WHAT YOU WILL DO | If a line in the listing contains "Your", copy it out whole.

EXTRACTED INFORMATION |
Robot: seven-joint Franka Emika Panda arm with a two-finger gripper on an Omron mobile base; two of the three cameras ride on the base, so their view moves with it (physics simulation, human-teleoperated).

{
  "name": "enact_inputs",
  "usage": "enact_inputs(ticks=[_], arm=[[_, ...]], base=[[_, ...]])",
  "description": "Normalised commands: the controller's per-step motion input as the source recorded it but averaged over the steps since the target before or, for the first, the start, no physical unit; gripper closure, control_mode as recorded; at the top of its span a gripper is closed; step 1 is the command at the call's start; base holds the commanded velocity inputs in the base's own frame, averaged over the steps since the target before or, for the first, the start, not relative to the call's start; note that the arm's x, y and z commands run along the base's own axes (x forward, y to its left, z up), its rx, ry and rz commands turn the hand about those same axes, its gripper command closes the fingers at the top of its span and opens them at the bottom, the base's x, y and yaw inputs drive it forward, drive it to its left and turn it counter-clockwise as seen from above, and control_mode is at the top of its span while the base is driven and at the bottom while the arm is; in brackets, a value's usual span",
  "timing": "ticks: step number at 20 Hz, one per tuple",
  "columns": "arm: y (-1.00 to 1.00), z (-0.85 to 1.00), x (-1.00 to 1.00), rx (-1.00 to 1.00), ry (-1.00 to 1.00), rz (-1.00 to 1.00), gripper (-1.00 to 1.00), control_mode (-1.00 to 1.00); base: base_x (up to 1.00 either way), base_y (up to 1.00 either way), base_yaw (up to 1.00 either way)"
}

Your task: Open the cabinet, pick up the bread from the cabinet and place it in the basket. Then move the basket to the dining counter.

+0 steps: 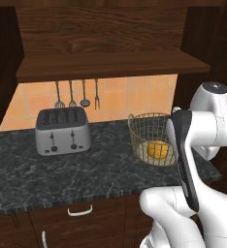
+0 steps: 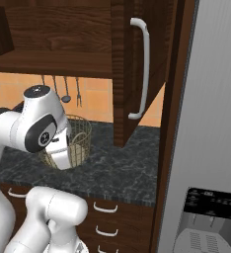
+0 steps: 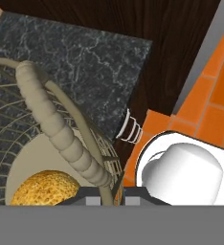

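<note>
Black speckled counter (image 1: 86,169): it fills the middle band of the left base view, front edge running along the lower third; bare stone lies between the toaster and the basket and in front of both.
Cabinet (image 2: 132,69): dark brown wood across the top of both base views; in the right base view one door stands swung out at upper centre, its long silver handle (image 2: 143,69) facing the camera, the door's lower edge hanging over the counter's right part.
Grey panel (image 2: 211,123): a tall pale appliance face closes off the right side of the right base view, just beside the open door.
Arm: white links rise from the lower right of the left base view and bend over the basket's right side, covering part of its rim.
Toaster (image 1: 62,130): silver, left of centre in the left base view, well apart from the basket.
Basket (image 1: 149,138): pale gold wire, on the counter near its right end, right of centre in the left base view; its ribbed handle (image 3: 61,129) crosses the hand view.
Gripper (image 3: 106,197): clenched on the basket rim at the handle's base, at the bottom of the hand view.
Bread (image 1: 157,149): golden-orange bun lying on the basket's tan base.
Drawer pulls (image 2: 107,208): short curved handles below the counter edge.
</note>
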Motion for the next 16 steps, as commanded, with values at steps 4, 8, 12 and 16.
enact_inputs(ticks=[4, 8, 12, 16], arm=[[0.0, 0.0, 0.0, 0.0, 0.0, 0.0, 1.0, 1.0], [0.0, 0.0, 0.0, 0.0, 0.0, 0.0, 1.0, 1.0], [0.0, 0.0, 0.0, 0.0, 0.0, 0.0, 1.0, 1.0], [0.0, 0.0, 0.0, 0.0, 0.0, 0.0, 1.0, 1.0]], base=[[-0.81, 0.04, 0.13], [-0.91, 0.23, 0.47], [-0.13, 0.13, 0.94], [-0.1, 0.0, 1.0]])
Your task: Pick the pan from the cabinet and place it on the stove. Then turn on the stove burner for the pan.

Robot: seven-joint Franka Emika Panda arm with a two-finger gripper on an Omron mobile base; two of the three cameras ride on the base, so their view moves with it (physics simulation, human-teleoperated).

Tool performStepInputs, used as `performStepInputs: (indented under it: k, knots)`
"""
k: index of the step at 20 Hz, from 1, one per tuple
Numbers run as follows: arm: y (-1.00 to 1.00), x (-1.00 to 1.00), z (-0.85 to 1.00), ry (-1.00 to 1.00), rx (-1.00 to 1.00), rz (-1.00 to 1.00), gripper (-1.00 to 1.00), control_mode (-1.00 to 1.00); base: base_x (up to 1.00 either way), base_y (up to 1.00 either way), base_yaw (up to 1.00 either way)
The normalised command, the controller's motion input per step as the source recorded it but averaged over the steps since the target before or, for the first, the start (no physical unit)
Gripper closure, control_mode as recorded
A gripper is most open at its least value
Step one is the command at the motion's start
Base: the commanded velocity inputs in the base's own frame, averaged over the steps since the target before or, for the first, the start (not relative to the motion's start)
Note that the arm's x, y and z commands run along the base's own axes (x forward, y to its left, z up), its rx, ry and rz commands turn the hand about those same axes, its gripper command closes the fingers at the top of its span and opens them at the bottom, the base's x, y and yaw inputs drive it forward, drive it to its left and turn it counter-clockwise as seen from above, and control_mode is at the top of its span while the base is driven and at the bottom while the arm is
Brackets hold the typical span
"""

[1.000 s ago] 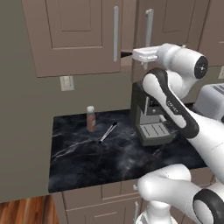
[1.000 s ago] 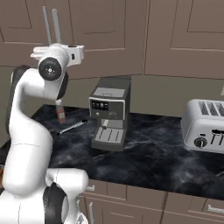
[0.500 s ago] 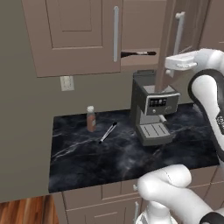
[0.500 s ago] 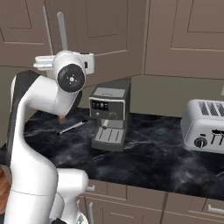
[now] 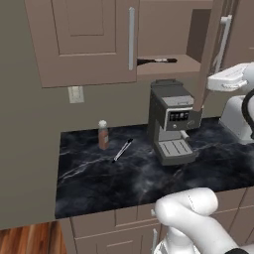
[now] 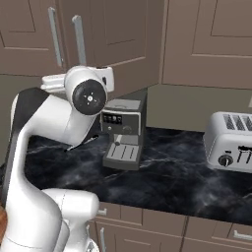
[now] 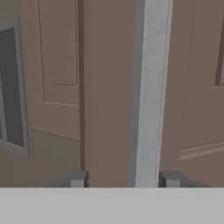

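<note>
Cabinet [image 5: 89,44] fronts are taupe-brown wood with recessed panels and long straight silver bar handles. One door [image 5: 211,54] stands swung outward, its edge toward the left base camera, baring a plain brown shelf [image 5: 166,64].

In the hand view the fingers [image 7: 124,179] stand apart, one grey tip on each side of a pale vertical bar handle [image 7: 151,92] that runs up directly ahead of them; whether the tips touch it cannot be told. Panelled door faces lie to either side of the bar.

Pan [image 5: 156,60]: only a thin black handle and a low dark shape show, lying on the open shelf, beyond the open door from the fingers and well apart from them.

Counter [image 5: 124,173] is black stone with white veining, glossy, square-edged, set over taupe drawer fronts [image 6: 162,221]. On it, below the fingers, a boxy grey coffee machine [image 5: 171,121] with a ribbed drip tray stands just under the shelf. Further along sit a small brown bottle [image 5: 103,135] with a pale cap and a slim dark pen-like item [image 5: 121,150]. A rounded silver toaster [image 6: 231,142] stands at the opposite end. The wall behind is flat olive-grey with a pale outlet plate [image 5: 75,94].

Front half of the counter before the coffee machine is bare stone. Wood flooring [image 5: 30,240] shows at the counter's end.
</note>
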Motion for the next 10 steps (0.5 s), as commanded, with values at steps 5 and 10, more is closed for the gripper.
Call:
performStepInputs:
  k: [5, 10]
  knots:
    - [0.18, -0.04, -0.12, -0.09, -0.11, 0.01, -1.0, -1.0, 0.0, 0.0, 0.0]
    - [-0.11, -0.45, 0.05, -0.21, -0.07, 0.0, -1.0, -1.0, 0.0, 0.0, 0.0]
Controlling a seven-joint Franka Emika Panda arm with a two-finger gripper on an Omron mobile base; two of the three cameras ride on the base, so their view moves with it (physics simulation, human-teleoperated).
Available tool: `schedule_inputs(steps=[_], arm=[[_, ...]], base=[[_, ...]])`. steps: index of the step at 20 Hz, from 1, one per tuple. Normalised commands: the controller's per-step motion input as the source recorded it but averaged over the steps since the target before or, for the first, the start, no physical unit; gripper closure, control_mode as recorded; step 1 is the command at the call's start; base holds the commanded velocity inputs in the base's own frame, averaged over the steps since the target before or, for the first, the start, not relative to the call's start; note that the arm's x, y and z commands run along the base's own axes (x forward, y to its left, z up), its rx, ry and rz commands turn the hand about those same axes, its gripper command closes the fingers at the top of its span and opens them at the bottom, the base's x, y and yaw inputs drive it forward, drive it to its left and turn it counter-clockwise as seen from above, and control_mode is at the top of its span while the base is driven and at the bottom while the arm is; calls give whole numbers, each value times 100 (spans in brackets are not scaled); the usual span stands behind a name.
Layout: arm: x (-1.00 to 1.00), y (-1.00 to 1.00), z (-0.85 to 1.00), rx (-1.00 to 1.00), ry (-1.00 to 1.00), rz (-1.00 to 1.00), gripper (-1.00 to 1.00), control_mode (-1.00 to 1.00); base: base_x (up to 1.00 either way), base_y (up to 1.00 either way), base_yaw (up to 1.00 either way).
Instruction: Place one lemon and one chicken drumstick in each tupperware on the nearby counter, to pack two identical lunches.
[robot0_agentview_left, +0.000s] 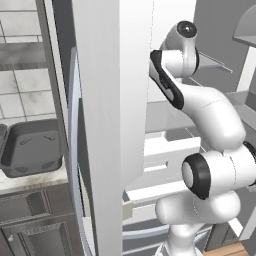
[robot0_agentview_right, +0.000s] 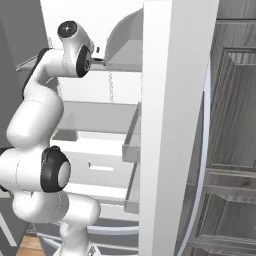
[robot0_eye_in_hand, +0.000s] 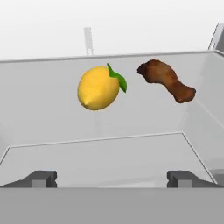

TASK RESULT |
Your task: Open the cabinet, pick up the bread from the cabinet and place it in the basket. Then move the basket to the dining counter.
Your task: Pick the pan from the cabinet and place it on the stove. Then turn on the stove burner for the pan.

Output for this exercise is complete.